One day in seventh grade I ordered my usual stack of books from the Scholastic Books Service; one of them was an abridged version of Leo Tolstoy’s War and Peace. A little skeptical, I figured I could skip past the peace parts if they proved too boring. When the nine or so books I’d ordered finally arrived I saved Tolstoy’s novel for last—even abridged, the book was 500 pages long, longer than any book I’d ever read before. But its length was not the challenge, not in the way the vocabulary of Henry Huggins had been for me years ago. The challenge was of an entirely different order.
I can remember the moment I realized I’d stumbled into new territory. I was sitting on a lawn chair in the backyard, beneath the clothesline, in the shadow of a tree. I set Tolstoy’s novel on my lap, then picked it up and checked the page number. Page 73. I can actually remember the page number. And what most struck me was that, after reading 73 pages, of a novel titled War and Peace, nobody had died yet, there was none of the action that I’d come to expect from all my previous reading. And most surprising, I didn’t care. Because I knew that this was already the best book I’d ever read. And nobody had died yet. Now how could that be?
Here was action of a different sort: the action of the heart, the revelation of interior lives, the drama of inner conflict, all of which gave voice to my growing awareness of my own secret self. Here was a vast world that wasn’t Mars, or Venus, or the center of the earth. What had once been the pleasure of escape was now a pleasure of a different sort—that of a journey, a way to map inner landscapes. And a way, perhaps, to make sense of the tangled knots of my family, what we’d tied ourselves into.
But never quite to make sense, never to completely unravel, because the books I read now offered no easy solutions, and that was the confounding joy of them, the messy truth no matter how elegant the prose or canny the structure.
Such books gave me my future, not so much my future as a writer, though of course there is that, but my future as a human, a fallible human engaged in the futile attempt to know oneself and others. Each new book, like Zeno’s arrow, gets closer to but never hits the target. There is no easy or final understanding, but without the attempt, who can bear to live the isolation that is the alternative?
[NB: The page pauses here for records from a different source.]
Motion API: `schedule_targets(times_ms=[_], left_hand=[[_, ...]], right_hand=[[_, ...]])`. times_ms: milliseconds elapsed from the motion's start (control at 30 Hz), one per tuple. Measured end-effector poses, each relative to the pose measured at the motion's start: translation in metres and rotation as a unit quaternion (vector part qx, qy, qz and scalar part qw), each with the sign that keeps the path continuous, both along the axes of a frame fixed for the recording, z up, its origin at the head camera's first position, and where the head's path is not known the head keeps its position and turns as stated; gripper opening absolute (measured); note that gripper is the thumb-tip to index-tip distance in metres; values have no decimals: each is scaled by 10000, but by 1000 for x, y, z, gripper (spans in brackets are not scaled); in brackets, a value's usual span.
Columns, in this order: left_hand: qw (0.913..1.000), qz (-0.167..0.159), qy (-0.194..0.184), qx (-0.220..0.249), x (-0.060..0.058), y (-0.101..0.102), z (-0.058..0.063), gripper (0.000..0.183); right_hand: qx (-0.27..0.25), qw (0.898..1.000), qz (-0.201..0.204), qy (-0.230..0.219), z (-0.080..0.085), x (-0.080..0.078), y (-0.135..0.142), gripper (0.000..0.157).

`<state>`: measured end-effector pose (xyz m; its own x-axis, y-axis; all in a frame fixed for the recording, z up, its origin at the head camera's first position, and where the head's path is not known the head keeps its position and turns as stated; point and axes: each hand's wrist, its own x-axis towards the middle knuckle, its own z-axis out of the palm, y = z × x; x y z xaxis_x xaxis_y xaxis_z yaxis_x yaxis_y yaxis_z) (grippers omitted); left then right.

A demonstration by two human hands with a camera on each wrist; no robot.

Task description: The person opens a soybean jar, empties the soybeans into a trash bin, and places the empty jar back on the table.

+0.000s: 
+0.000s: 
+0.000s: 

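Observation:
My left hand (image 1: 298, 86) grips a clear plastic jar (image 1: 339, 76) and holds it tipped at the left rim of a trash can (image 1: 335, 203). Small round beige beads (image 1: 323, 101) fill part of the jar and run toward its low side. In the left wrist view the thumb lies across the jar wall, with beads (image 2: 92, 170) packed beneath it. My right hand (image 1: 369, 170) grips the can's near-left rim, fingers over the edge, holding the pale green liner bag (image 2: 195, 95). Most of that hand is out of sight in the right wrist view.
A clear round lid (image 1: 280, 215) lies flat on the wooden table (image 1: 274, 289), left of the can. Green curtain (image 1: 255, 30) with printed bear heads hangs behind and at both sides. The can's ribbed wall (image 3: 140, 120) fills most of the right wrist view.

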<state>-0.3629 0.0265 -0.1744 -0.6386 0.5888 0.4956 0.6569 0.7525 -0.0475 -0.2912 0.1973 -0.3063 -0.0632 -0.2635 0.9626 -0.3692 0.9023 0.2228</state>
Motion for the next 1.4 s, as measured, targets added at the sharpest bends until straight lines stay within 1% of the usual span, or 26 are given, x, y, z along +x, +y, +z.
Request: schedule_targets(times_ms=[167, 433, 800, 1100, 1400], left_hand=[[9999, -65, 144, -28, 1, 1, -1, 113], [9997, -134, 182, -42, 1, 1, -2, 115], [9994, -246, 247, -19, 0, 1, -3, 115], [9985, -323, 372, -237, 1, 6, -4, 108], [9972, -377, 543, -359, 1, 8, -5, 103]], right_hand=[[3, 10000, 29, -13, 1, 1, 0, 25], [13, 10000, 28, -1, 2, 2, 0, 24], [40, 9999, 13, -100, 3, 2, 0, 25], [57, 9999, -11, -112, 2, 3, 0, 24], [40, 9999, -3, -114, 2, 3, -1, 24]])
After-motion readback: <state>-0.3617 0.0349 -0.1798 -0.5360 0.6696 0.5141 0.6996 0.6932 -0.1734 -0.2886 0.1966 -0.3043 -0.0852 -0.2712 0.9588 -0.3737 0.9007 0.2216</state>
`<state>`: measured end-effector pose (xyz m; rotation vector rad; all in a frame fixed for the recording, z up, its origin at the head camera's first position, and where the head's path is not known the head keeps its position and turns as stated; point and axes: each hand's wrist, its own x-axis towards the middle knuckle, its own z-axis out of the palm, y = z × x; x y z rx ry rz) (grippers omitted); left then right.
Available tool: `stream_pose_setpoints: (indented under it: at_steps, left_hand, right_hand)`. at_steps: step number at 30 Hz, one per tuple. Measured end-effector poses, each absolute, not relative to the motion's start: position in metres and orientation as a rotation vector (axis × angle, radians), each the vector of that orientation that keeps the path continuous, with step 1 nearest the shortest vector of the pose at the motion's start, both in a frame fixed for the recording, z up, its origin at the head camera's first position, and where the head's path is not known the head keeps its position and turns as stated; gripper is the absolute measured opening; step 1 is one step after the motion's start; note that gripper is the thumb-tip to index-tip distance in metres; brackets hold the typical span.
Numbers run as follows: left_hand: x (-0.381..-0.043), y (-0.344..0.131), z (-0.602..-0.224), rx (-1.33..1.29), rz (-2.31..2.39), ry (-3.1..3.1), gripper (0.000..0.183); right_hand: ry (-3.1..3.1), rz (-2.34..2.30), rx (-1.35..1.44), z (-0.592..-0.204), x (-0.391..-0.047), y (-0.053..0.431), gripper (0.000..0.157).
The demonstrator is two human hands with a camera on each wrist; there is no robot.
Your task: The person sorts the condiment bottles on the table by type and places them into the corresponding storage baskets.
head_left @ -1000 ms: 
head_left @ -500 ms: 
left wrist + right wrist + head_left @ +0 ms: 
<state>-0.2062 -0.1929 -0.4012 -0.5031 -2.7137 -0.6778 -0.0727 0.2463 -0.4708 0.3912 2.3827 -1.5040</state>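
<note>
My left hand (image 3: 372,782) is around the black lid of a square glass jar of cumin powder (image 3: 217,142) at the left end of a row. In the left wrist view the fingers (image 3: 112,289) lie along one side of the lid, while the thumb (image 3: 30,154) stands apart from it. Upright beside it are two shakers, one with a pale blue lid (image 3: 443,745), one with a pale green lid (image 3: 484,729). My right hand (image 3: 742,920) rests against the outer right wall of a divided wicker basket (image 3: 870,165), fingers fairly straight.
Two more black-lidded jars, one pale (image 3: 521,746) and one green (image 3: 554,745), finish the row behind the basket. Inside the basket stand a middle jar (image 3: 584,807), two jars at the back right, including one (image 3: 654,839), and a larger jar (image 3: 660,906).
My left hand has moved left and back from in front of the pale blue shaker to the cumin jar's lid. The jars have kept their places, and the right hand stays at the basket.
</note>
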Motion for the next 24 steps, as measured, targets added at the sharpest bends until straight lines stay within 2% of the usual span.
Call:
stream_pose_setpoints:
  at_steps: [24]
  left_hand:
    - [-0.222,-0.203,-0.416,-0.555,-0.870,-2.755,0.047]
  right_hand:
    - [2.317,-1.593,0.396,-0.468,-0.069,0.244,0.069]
And the more I read, the more I think that all readers have secret histories connected to the books they love, the books that have served for them as havens, or interventions.
So every day, I open a book. Its words were once the thoughts of another human being, thoughts that could have remained private but are instead lined up in row after row on each page. An invitation to begin, to take the first steps into another mind, to step and step until there are no steps but instead the blessed drama of art’s illusion delivering the pith of human contradiction, the greatest gift of one mind offering itself to another, the foreign air we best breathe.